» Supplied material:

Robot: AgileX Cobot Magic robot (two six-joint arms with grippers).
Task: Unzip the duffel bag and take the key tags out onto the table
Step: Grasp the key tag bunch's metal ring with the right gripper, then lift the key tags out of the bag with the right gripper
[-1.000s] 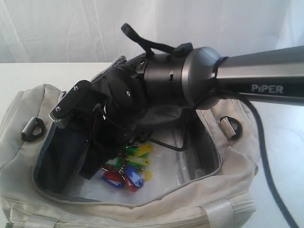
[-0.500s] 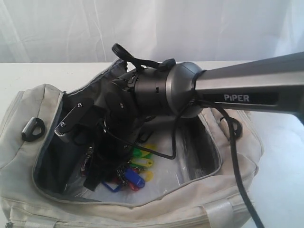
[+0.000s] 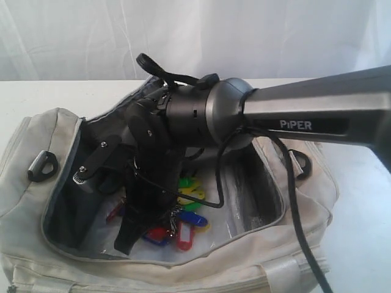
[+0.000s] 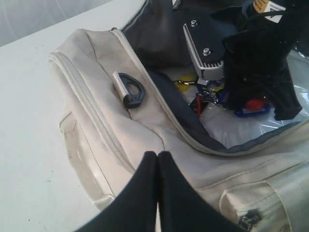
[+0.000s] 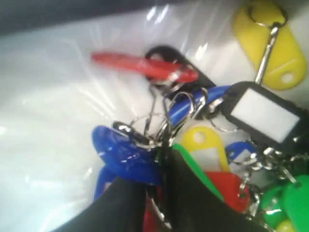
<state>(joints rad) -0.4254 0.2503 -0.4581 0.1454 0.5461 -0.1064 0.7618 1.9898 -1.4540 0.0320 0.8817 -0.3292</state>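
In the open duffel bag the right gripper pinches the key tags; lift slowly, clearing the zipper edge. Left gripper: fingers together, empty.

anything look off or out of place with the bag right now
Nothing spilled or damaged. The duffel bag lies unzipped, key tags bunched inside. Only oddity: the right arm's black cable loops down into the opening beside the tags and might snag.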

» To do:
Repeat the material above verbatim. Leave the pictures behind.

» Answer section:
Robot: AgileX Cobot Magic robot (two six-joint arms with grippers).
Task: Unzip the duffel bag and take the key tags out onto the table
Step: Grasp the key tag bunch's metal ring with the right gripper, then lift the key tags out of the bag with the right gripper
[-1.000s] 
[-0.500s] 
[+0.000s] 
[+0.000s] 
[+0.000s] 
<state>(joints rad) -0.4254 0.2503 -0.4581 0.1454 0.5461 -0.1064 0.7618 1.9898 -1.4540 0.0320 0.8817 -0.3292</state>
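In the open duffel bag the right gripper pinches the key tags; lift slowly, clearing the zipper edge. Left gripper: fingers together, empty.

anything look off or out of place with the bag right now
Nothing spilled or damaged. The duffel bag lies unzipped, key tags bunched inside. Only oddity: the right arm's black cable loops down into the opening beside the tags and might snag.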

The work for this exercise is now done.